Há 70 anos, nascia em Curitiba aquele que viria a ser a principal (atrás apenas de Dalton Trevisan) força literária da cidade, e que alcançaria um público ainda maior do que o do Vampiro. Paulo Leminski – poeta, tradutor, romancista, contista, ensaísta, trotskista, judoca, professor de cursinho, erudito, etc – perdeu para o álcool a guerra contra si mesmo, e morreu precocemente aos 44 anos, na mesma Curitiba que transformou em poesia e que de alguma forma contribuiu para o caráter mais ou menos marginal de seu trabalho.
“Conheço essa cidade / como a palma da minha p...”, diz o poeta em Curitibas. “Sei onde o palácio / sei onde a fonte fica, // Só não sei da saudade / a fina flor que fabrica. / Ser, eu sei.
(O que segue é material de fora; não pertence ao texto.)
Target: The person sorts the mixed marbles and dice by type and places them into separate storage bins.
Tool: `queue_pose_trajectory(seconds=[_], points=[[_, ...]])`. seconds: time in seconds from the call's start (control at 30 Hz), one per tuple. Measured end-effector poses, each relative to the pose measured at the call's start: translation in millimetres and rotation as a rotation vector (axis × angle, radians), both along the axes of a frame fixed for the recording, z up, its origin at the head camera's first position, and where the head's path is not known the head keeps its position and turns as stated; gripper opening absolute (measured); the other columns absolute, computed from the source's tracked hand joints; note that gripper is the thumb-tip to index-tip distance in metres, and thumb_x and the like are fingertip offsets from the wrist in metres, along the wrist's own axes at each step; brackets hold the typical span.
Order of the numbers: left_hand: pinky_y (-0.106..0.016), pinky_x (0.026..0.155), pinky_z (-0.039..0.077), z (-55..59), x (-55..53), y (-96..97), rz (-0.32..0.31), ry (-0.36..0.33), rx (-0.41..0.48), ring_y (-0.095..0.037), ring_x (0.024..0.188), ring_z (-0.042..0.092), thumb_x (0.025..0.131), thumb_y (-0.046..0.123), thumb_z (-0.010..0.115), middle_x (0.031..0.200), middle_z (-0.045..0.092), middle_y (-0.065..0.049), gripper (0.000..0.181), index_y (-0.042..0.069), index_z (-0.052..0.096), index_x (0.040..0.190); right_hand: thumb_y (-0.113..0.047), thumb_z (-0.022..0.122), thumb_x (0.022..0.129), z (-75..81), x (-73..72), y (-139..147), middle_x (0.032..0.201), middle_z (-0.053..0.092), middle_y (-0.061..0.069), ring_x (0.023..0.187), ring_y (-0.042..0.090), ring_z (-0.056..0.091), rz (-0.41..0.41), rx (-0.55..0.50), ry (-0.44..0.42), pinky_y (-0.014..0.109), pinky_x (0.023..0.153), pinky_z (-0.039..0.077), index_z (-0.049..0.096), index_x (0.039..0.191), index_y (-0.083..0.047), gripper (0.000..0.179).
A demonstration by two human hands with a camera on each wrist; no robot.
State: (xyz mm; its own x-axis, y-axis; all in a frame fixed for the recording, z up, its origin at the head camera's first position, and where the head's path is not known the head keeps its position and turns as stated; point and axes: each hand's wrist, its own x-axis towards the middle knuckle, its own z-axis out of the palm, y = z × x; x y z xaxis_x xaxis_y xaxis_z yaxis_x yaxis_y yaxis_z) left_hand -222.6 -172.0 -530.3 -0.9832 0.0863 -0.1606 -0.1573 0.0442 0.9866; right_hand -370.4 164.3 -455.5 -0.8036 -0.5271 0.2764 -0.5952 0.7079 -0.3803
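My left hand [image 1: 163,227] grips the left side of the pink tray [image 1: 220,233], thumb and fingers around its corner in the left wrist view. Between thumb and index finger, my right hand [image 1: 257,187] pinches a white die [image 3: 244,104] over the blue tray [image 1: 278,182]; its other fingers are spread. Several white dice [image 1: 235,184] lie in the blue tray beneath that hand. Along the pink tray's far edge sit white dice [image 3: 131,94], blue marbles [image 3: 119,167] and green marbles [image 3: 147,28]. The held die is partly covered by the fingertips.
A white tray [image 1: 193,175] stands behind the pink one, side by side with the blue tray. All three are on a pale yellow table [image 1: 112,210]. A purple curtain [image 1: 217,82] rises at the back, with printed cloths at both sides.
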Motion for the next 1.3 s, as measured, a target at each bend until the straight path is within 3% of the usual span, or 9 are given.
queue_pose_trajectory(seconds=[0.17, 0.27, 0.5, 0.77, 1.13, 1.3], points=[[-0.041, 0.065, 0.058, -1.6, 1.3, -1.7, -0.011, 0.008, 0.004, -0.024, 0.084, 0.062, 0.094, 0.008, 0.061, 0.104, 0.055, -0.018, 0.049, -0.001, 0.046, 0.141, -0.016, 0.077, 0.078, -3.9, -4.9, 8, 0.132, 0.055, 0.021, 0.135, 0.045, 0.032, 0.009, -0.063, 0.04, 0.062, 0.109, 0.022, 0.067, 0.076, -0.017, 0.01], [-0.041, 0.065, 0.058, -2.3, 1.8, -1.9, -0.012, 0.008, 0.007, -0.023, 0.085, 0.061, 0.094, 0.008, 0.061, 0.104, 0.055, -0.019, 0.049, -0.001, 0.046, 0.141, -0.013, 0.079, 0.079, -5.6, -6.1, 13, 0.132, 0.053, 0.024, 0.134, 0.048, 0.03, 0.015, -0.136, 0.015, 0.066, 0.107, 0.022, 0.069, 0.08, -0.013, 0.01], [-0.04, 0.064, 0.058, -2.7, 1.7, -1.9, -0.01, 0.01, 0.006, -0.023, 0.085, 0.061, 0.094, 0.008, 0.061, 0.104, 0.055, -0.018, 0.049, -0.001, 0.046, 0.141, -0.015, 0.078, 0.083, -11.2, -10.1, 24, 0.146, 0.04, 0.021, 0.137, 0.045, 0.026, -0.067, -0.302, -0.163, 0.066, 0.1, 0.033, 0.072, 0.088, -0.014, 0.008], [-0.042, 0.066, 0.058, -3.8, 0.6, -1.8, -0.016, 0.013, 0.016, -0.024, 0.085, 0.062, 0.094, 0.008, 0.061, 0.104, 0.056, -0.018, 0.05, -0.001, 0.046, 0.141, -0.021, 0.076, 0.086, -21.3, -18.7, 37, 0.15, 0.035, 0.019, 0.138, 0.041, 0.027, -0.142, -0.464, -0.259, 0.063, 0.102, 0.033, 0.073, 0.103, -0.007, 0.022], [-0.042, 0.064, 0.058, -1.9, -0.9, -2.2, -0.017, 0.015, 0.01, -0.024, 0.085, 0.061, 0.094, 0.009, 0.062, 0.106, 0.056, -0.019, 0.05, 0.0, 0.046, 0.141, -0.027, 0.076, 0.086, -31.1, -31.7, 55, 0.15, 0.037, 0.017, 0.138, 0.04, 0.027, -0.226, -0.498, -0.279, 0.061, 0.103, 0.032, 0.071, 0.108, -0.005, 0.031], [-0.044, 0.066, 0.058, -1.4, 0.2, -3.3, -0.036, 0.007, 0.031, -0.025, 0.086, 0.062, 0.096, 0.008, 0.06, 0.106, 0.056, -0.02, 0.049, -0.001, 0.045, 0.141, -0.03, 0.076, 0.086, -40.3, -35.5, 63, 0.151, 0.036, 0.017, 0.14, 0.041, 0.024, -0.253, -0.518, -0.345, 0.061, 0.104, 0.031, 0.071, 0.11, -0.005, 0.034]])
Quem sabe, / esta cidade me significa”.
Para relembrar os 70 anos de seu nascimento, a Bienal do Livro de São Paulo promove neste domingo, 24, um sarau com leituras e bate-papo sobre a obra do cachorro doido – às 20h, se reúnem no Anfiteatro da Bienal Elias Andreato, Cássio Scapin, Ana Cecília Costa, Leonardo Miggiorin e Carlos Careqa.
O caráter agudo do texto de Leminski é o que chama a atenção do ator e diretor Elias Andreato – ele próprio paranaense de nascimento, e que chegou a ver Leminski ao vivo em algum evento em Curitiba. “Gostava daquela figura de outsider, sem preocupação com modismos, sempre voltado para as suas próprias reflexões internas”, diz Andreato. “Eu me identifico com essa poesia que não é bem poesia, que depois que você lê fica latejando”, continua, exaltando o humor sensível que não muito a ver com a piada, nas suas palavras. “Para você gostar, é preciso haver uma conexão com a alma.” Em um evento tão grande, Andreato diz que se conforma com despertar o interesse na poesia de Leminski em algumas pessoas.
Até pouco tempo, a obra do Polaco era elemento cult, disseminado na internet porém difícil de achar nas prateleiras de livrarias. Em 2013, a Companhia das Letras resolveu apostar, e acabou com um straight flush na mão. Toda Poesia vendeu mais de 90 mil exemplares, fenômeno editorial se você pensar no mercado editorial brasileiro de poesia. Lançado em 2014, Vida reuniu ainda a produção biográfica do curitibano (um pouco megalomaníaca se você pensar nos biografados: Cruz e Sousa, Bashô, Trotski e... Jesus Cristo). O livro teve sucesso equivalente ao primeiro.
Houve também o sucesso de crítica. Em um texto publicado no Estado , em 1983, Leyla Perrone-Moisés – crítica literária das mais admiradas e rigorosas do Brasil – assinalou: “Sem demagogia, com amor e humor, talento e lucidez, Leminski vai abrindo caminhos na selva selvagem da linguagem, no repertório caótico de nossas cabeças cortadas. Destila tudo com sabedoria, e suas gotas de poesia são colírio para os nossos olhos poluídos”. Leminski, O Samurai Malandro está, também, no Toda Poesia, assim como outros textos críticos sobre o poeta.
Há diversos vídeos no Youtube com palestras e pequenas falas do Polaco. Mas talvez o melhor documento multimídia disponível sobre o poeta é uma longa conversa de Leminski com alguns jornalistas em Curitiba (um deles, Manoel Carlos Karam, também escritor) – é possível acessar o áudio da gravação, feita em outubro de 1982, no acervo online do jornalista Aramis Millarch. Ali, o forte sotaque curitibano, a teimosia peculiar e alguma intolerância (característica geralmente obscurecida nos relatos sobre o poeta) ficam muito evidentes.
Magro e praticamente irreconhecível não fosse pelo bigode e pelos óculos (a última foto de Leminski, presente na biografia Leminski – O Bandido que Sabia Latim, de Toninho Vaz, é de cortar o coração - a biografia teve reedições proibidas pela família do poeta), Leminski morreu em 1989, finalmente apagado pelos problemas no fígado causados pelas insistentes doses duplas de vodca que costumavam estar por ali.
SARAU 70 ANOS DE PAULO LEMINSKIAnfiteatro – 23ª Bienal Internacional do Livro de São Paulo (Pavilhão de Exposições do Anhembi, Av. Olavo Fontoura, 1.209, Santana, São Paulo) Domingo (24), às 20h. Retirada de ingressos 30 minutos antes. Grátis. 12 anos.